Come delegazione di Catania, il Fai ha anche la possibilità di attivare i progetti Puntiamo i riflettori e ne presenterà due a Milano: uno che riguarda la scalinata degli angeli della Chiesa di San Benedetto di via Crociferi e uno che interessa il portone sovrastato dall’aquila del Convitto Cutelli. «Tengo molto anche a Porta Garibaldi, che è uno dei nostri luoghi del cuore e che si è ben collocato a livello nazionale, e mi impegnerò affinché questa collocazione si traduca in un progetto di recupero del monumento. Così come ci impegneremo nei confronti di piazza Verga, altro luogo del cuore».

Si farà il possibile per portare a compimento questi e altri restauri, ma è importante anche il coinvolgimento dell’intera città. «I catanesi sono una popolazione meravigliosa, Catania risponde sempre agli eventi del Fai e alle due grandi raccolte nazionali che facciamo durante le giornate di primavera e d’autunno, tant’è che abbiamo un numero di visitatori e di contributi di gran lunga superiori anche rispetto ad altre città della Sicilia.

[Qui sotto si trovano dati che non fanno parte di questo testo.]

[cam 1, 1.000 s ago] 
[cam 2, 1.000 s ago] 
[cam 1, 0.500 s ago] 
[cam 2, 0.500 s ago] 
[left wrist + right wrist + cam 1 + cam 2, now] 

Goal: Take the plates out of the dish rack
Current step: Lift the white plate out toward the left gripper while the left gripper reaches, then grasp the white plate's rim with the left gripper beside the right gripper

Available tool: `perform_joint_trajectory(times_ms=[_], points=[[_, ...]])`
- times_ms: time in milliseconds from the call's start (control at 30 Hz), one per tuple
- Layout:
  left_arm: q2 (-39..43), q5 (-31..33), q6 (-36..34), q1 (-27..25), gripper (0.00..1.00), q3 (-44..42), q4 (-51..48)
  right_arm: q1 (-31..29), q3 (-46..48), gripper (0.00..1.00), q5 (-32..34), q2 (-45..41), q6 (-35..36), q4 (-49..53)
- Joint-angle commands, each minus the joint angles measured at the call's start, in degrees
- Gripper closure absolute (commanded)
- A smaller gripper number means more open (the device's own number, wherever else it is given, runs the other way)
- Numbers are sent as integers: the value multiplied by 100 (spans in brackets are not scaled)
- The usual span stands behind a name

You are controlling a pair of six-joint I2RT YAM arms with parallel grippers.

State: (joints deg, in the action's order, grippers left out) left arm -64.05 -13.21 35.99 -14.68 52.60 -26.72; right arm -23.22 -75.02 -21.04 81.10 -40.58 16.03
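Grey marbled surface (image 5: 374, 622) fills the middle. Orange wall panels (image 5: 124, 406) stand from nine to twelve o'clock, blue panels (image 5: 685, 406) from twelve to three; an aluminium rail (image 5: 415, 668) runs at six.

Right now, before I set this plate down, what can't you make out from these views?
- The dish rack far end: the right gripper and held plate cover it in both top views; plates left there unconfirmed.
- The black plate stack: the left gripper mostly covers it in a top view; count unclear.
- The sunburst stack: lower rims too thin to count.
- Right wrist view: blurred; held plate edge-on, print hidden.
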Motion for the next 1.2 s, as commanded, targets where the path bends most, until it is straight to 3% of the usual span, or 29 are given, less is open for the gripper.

Questo perché in realtà i catanesi sono molto legati alla loro città e hanno voglia di riscoprirla anche attraverso percorsi nuovi e alternativi e conoscendo qualche dettaglio storico in più che arricchisce la loro conoscenza». 

Il percorso che ha portato Maria Licata a capo della delegazione catanese del Fai ha poco a che fare con gli studi universitari e molto con i sentimenti che l’avvocata penalista prova nei confronti di Catania. «Mi lega a questa città un amore incondizionato e a parte l’interesse per la storia e l’arte ho sempre ritenuto che quando si ha una passione e un amore si deve essere in grado di dimostrarlo. E il Fai è un modo concreto di fare qualcosa e di farla bene, ed è questa la ragione per cui mi spendo per chiunque voglia rendere Catania più bella o anche solo preservarla. E spero di riuscirci insieme ai catanesi».